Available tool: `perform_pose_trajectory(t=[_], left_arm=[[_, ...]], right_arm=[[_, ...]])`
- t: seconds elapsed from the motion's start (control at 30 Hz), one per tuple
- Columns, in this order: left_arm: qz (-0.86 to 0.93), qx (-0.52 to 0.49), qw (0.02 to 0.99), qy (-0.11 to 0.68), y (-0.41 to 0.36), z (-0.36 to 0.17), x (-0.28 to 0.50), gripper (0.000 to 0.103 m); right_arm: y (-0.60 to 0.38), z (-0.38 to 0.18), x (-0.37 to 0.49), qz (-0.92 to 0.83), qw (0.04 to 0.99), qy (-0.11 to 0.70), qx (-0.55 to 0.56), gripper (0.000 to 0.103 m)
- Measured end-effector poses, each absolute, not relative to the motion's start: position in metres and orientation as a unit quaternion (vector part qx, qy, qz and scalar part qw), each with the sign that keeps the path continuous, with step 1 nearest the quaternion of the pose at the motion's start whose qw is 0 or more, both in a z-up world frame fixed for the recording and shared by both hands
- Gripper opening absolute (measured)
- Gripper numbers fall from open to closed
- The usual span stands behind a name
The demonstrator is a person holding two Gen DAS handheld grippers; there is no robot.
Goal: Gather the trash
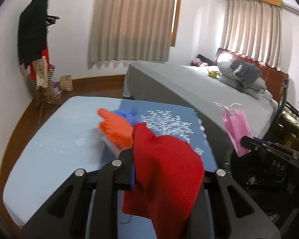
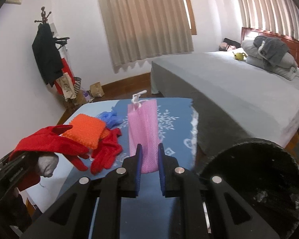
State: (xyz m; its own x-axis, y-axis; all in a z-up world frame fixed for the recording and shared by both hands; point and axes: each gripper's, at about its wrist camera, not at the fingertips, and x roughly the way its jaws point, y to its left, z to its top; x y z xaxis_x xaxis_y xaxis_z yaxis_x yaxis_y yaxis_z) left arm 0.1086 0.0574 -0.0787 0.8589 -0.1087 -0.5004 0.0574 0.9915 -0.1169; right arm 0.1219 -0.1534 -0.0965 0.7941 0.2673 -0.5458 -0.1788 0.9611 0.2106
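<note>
My left gripper [image 1: 149,159] is shut on a red cloth [image 1: 165,171] that drapes over its fingers and hides the right one; it also shows at the left of the right wrist view [image 2: 47,141]. My right gripper [image 2: 150,153] is shut on a pink mesh pouch [image 2: 144,131] with a white cord, held upright above the table; the pouch shows in the left wrist view [image 1: 236,127]. An orange knitted piece [image 2: 85,129], a blue plastic wad [image 2: 109,117] and a red glove [image 2: 107,151] lie on the blue table [image 2: 173,123].
A black round bin [image 2: 255,177] with its opening showing stands at the right by the table. A grey bed [image 2: 239,83] lies behind. A coat stand [image 2: 47,59] with clothes stands in the left corner with paper bags [image 2: 97,89] at its foot.
</note>
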Motion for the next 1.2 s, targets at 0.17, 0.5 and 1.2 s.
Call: perform_pose_trajectory(t=[0.17, 0.5, 1.2], left_arm=[[-0.072, -0.046, 0.962, 0.258, 0.03, -0.079, 0.108, 0.021], [-0.134, -0.031, 0.956, 0.258, -0.029, -0.082, 0.111, 0.021], [-0.255, -0.002, 0.924, 0.286, -0.159, -0.112, 0.131, 0.021]], right_arm=[[-0.179, -0.094, 0.106, 0.091, 0.948, 0.296, 0.081, 0.015], [-0.229, -0.097, 0.086, 0.031, 0.951, 0.294, 0.092, 0.015], [-0.324, -0.124, 0.051, -0.086, 0.939, 0.31, 0.124, 0.015]])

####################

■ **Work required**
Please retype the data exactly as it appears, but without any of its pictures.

■ **Result for this task**
Available tool: `perform_pose_trajectory(t=[_], left_arm=[[_, ...]], right_arm=[[_, ...]])`
- t: seconds elapsed from the motion's start (control at 30 Hz), one per tuple
- Columns, in this order: left_arm: qz (-0.86 to 0.93), qx (-0.52 to 0.49), qw (0.02 to 0.99), qy (-0.11 to 0.68), y (-0.41 to 0.36), z (-0.36 to 0.17), x (-0.28 to 0.50), gripper (0.000 to 0.103 m); right_arm: y (-0.60 to 0.38), z (-0.38 to 0.18), x (-0.37 to 0.49), qz (-0.92 to 0.83), qw (0.04 to 0.99), qy (-0.11 to 0.70), qx (-0.55 to 0.56), gripper (0.000 to 0.103 m)
- Measured end-effector poses, each absolute, not relative to the motion's start: position in metres and orientation as a unit quaternion (vector part qx, qy, qz and scalar part qw), each with the sign that keeps the path continuous, with step 1 nearest the quaternion of the pose at the motion's start whose qw is 0 or more, both in a z-up world frame fixed for the recording and shared by both hands
- Gripper opening absolute (measured)
- Gripper numbers fall from open to closed
- The usual span stands behind a name
The demonstrator is a person holding two Gen DAS handheld grippers; there is no robot.
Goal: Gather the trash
State: (xyz m; its own x-axis, y-axis; all in a z-up world frame fixed for the recording and shared by both hands; point and axes: each gripper's, at about its wrist camera, not at the fingertips, and x roughly the way its jaws point, y to its left, z to its top; x y z xaxis_x xaxis_y xaxis_z yaxis_x yaxis_y yaxis_z) left arm 0.1086 0.0574 -0.0787 0.8589 -0.1087 -0.5004 0.0574 0.9915 -0.1169; right arm 0.1219 -0.1534 -0.0965 0.7941 0.2673 -0.5458 -0.1788 0.9611 0.2106
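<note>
My left gripper [image 1: 149,159] is shut on a red cloth [image 1: 165,171] that drapes over its fingers and hides the right one; it also shows at the left of the right wrist view [image 2: 47,141]. My right gripper [image 2: 150,153] is shut on a pink mesh pouch [image 2: 144,131] with a white cord, held upright above the table; the pouch shows in the left wrist view [image 1: 236,127]. An orange knitted piece [image 2: 85,129], a blue plastic wad [image 2: 109,117] and a red glove [image 2: 107,151] lie on the blue table [image 2: 173,123].
A black round bin [image 2: 255,177] with its opening showing stands at the right by the table. A grey bed [image 2: 239,83] lies behind. A coat stand [image 2: 47,59] with clothes stands in the left corner with paper bags [image 2: 97,89] at its foot.
</note>
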Motion for the next 1.2 s, targets at 0.17, 0.5 and 1.2 s.
Call: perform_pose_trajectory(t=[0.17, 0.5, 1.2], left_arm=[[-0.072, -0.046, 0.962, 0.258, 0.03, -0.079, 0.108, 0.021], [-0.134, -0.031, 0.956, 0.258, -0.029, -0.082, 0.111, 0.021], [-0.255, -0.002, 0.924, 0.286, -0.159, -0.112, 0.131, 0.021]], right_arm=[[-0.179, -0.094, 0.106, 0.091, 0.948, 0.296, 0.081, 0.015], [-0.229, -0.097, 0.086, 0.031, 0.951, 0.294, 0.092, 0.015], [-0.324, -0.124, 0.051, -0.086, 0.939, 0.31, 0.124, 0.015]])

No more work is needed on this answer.